TASK INSTRUCTIONS: Reproduce all of the data that follows, character for character.

++++

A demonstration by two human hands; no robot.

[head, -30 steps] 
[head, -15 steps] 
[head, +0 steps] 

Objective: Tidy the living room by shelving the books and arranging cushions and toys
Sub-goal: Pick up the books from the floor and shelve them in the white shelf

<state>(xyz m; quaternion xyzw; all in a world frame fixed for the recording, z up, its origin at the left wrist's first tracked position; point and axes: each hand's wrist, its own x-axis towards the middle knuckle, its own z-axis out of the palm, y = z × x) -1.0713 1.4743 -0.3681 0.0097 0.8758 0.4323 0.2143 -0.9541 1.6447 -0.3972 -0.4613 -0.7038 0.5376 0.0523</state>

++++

WRITTEN RESPONSE:
A demonstration by two human hands; no robot.

[head, -30 steps] 
[head, -15 steps] 
[head, +0 steps] 

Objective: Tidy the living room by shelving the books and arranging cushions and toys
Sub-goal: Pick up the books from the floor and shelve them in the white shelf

<state>(xyz m; quaternion xyzw; all in a world frame fixed for the recording, z up, its origin at the left wrist's first tracked position; point and axes: each hand's wrist, its own x-axis towards the middle knuckle, its own z-axis out of the palm, y = z × x) -1.0713 1.4743 -0.3681 0.0097 0.8758 0.4323 0.2143 -0.9541 1.6447 -0.3972 -0.4613 -0.7038 0.5376 0.0523</state>

The exercise is done now.